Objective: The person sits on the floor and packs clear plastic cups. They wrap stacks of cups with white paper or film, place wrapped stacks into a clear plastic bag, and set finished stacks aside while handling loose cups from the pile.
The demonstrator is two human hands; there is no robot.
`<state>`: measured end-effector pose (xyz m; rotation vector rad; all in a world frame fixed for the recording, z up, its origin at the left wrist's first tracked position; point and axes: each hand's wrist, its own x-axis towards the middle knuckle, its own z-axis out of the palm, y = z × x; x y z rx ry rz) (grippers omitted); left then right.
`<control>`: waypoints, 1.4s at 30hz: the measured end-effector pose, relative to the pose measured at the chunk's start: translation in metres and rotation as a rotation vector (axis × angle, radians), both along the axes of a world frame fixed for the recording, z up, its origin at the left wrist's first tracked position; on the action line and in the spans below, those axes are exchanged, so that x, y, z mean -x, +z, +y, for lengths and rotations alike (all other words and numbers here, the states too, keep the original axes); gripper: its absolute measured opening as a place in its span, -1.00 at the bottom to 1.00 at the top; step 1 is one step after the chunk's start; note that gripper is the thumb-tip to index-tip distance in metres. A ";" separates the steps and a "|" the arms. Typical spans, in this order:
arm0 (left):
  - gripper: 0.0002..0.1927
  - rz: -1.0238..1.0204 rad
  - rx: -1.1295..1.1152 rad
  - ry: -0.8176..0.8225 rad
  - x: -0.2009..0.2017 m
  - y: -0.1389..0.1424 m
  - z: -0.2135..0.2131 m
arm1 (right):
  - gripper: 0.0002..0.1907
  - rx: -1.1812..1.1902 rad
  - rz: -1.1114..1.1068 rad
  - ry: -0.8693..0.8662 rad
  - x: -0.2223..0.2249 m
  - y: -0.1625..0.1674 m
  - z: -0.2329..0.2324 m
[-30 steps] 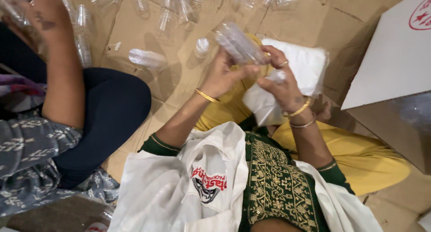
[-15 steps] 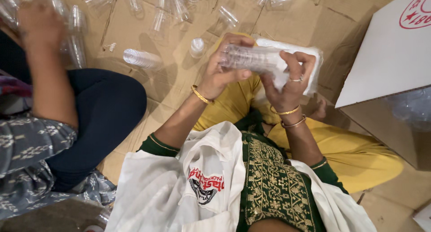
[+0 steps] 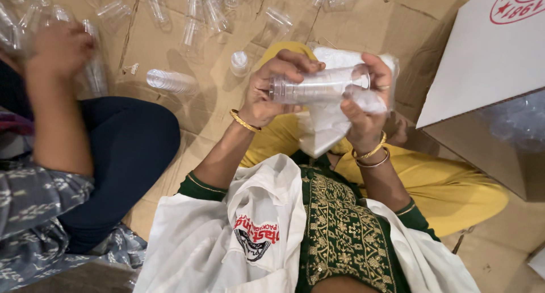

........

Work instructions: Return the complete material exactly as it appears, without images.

Answer to the problem:
Objective: The person sits on the floor and packs clear plastic cups. They wrap stacks of cups with white paper or film, place wrapped stacks into a clear plastic bag, and set finished stacks aside while handling loose cups from the pile.
The demonstrator is two human hands; there is no robot.
`<state>`: measured end-effector pose (xyz m; rotation vector rad; all in a world frame fixed for the recording, z up, its origin at the left wrist's first tracked position; point and axes: each hand's wrist, its own x-axis towards the middle knuckle, its own z-axis out of the palm, y = z × x; x y z rx ry rz) (grippers omitted); left then right.
`<control>`: waypoints, 1.4s at 30hz: the measured end-effector pose, relative to the pose measured at the chunk's start: translation in metres and rotation as a rotation vector (axis × angle, radians), both along the axes of a world frame fixed for the recording, z up, its origin at the left wrist's first tracked position; on the action line and in the spans below, those axes are exchanged, so that x, y, z mean -x, +z, +y, for lengths and rotations alike (all other words and numbers here, the states too, keep the original axes); gripper: its absolute measured opening as a place in its span, -1.00 at the bottom to 1.00 at the top; step 1 is one step after the chunk's start; note that gripper is the thumb-tip to index-tip distance in metres. A ";" separates the steps and a "|" the arms. Typical spans, in this order:
arm0 (left):
  - gripper: 0.0002..0.1927
  - rz: -1.0238..1.0204 rad
  - rx: -1.1295..1.1152 rad
  - ry: -0.8176..0.8225 rad
  - x: -0.2009..0.2017 m
  - y: -0.1389..0.1424 m
  - z: -0.2135..0.2131 m
arm1 (right):
  - gripper: 0.0002..0.1907
  - rx: -1.1812..1.1902 rad
  - rz: -1.1114..1.1068 rad
  - ry: -0.8693..0.8662 rad
  - x: -0.2223..0.2249 m
  - y: -0.1625..0.1674 m
  - z: -0.2329..0.2324 m
[-30 steps] 
[-15 steps] 
[+0 steps] 

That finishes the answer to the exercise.